Encode for an operating system command shell according to the selected codec (appropriate codecs include the WindowsCodec and UnixCodec). Please note the following recommendations before choosing to use this method: 1) It is strongly recommended that applications avoid making direct OS system calls if possible as such calls are not portable, and they are potentially unsafe. Please use language provided features if at all possible, rather than native OS calls to implement the desired feature. 2) If an OS call cannot be avoided, then it is recommended that the program to be invoked be invoked directly (e.g., System.exec("nameofcommand" + "parameterstocommand");) as this avoids the use of the command shell. The "parameterstocommand" should of course be validated before passing them to the OS command. 3) If you must use this method, then we recommend validating all user supplied input passed to the command shell as well, in addition to using this method in order to make the command shell invocation safe. An example use of this method would be: System.exec("dir " + ESAPI.encodeForOS(WindowsCodec, "parameter(s)tocommandwithuserinput");

Specified by:

encodeForOS in interface Encoder

Parameters:

codec - a Codec that declares which operating system 'input' is being encoded for (ie. Windows, Unix, etc.)

input - the text to encode for the command shell

Returns:

input encoded for use in command shell

encodeForLDAP

public java.lang.String encodeForLDAP(java.lang.String input)

Encode data for use in LDAP queries.

Specified by:

encodeForLDAP in interface Encoder

Parameters:

input - the text to encode for LDAP

Returns:

input encoded for use in LDAP

encodeForDN

public java.lang.String encodeForDN(java.lang.String input)

Encode data for use in an LDAP distinguished name.

Specified by:

encodeForDN in interface Encoder

Parameters:

input - the text to encode for an LDAP distinguished name

Returns:

input encoded for use in an LDAP distinguished name

encodeForXPath

public java.lang.String encodeForXPath(java.lang.String input)
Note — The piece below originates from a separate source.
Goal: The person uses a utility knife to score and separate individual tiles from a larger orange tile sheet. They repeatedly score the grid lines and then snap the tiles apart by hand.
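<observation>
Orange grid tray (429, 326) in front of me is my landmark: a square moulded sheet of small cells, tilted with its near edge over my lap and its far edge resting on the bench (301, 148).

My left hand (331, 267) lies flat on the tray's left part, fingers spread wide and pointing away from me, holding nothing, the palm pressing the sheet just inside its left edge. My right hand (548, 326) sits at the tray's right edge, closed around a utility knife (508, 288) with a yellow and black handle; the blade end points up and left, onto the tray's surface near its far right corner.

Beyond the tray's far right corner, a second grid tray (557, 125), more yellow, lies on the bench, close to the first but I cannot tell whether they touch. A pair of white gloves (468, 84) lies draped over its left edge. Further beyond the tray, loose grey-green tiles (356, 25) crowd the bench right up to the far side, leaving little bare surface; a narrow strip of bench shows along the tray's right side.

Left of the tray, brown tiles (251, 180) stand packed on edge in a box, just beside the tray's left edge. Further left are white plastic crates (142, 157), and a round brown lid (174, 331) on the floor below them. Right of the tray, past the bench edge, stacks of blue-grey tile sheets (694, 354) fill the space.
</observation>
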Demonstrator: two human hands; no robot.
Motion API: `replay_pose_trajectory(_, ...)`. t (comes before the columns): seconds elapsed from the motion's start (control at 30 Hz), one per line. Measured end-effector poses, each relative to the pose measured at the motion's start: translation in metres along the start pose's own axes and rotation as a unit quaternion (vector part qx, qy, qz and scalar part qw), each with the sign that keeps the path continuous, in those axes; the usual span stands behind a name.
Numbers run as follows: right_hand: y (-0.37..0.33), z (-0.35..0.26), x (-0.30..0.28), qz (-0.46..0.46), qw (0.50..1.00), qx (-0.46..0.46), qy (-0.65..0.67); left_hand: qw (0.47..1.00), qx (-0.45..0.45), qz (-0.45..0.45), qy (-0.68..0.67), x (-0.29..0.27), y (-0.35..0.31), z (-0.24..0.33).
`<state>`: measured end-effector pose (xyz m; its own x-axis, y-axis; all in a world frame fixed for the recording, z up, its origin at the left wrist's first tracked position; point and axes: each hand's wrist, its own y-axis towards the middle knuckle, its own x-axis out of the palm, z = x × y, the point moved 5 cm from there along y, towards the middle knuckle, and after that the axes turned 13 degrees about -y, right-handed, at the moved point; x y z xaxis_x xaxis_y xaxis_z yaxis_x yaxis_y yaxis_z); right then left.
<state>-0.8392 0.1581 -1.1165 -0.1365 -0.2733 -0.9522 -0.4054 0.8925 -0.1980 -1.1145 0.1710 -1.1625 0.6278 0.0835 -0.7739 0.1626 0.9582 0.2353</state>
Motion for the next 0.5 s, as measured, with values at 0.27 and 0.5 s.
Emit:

Encode data for use in an XPath query. NB: The reference implementation encodes almost everything and may over-encode. The difficulty with XPath encoding is that XPath has no built in mechanism for escaping characters. It is possible to use XQuery in a parameterized way to prevent injection. For more information, refer to this article which specifies the following list of characters as the most dangerous: ^&"*';<>(). This paper suggests disallowing ' and " in queries.

Specified by:

encodeForXPath in interface Encoder

Parameters:

input - the text to encode for XPath

Returns:

input encoded for use in XPath

See Also:

XPath Injection [ibm.com], Blind XPath Injection [packetstormsecurity.org]

encodeForXML

public java.lang.String encodeForXML(java.lang.String input)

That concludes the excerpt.